■ Exercise directions ■
Give back exactly the lines running from the line with "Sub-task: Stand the" to the end of the entries, and only those lines.

= = =

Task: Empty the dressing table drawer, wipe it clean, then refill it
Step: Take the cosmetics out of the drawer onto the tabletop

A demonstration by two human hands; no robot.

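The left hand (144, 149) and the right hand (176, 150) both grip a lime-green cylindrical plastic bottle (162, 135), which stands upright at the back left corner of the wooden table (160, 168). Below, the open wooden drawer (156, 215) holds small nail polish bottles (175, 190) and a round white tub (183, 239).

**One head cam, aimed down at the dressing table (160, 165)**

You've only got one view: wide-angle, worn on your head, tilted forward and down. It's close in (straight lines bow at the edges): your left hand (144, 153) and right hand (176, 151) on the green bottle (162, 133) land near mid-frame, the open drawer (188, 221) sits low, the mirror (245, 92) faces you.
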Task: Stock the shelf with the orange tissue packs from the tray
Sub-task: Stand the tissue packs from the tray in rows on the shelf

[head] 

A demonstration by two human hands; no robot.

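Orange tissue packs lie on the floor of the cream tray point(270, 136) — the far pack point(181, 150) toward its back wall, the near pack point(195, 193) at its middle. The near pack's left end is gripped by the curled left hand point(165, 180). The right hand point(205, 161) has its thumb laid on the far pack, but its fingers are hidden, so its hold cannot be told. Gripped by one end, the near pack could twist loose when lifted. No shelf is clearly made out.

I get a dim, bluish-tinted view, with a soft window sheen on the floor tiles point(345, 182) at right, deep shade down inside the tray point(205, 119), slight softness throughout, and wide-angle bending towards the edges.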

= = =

■ The answer ■
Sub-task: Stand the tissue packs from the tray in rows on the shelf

[head] 

A demonstration by two human hands; no robot.

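Orange tissue packs lie on the floor of the cream tray point(270, 136) — the far pack point(181, 150) toward its back wall, the near pack point(195, 193) at its middle. The near pack's left end is gripped by the curled left hand point(165, 180). The right hand point(205, 161) has its thumb laid on the far pack, but its fingers are hidden, so its hold cannot be told. Gripped by one end, the near pack could twist loose when lifted. No shelf is clearly made out.

I get a dim, bluish-tinted view, with a soft window sheen on the floor tiles point(345, 182) at right, deep shade down inside the tray point(205, 119), slight softness throughout, and wide-angle bending towards the edges.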

The requested output has been fully supplied.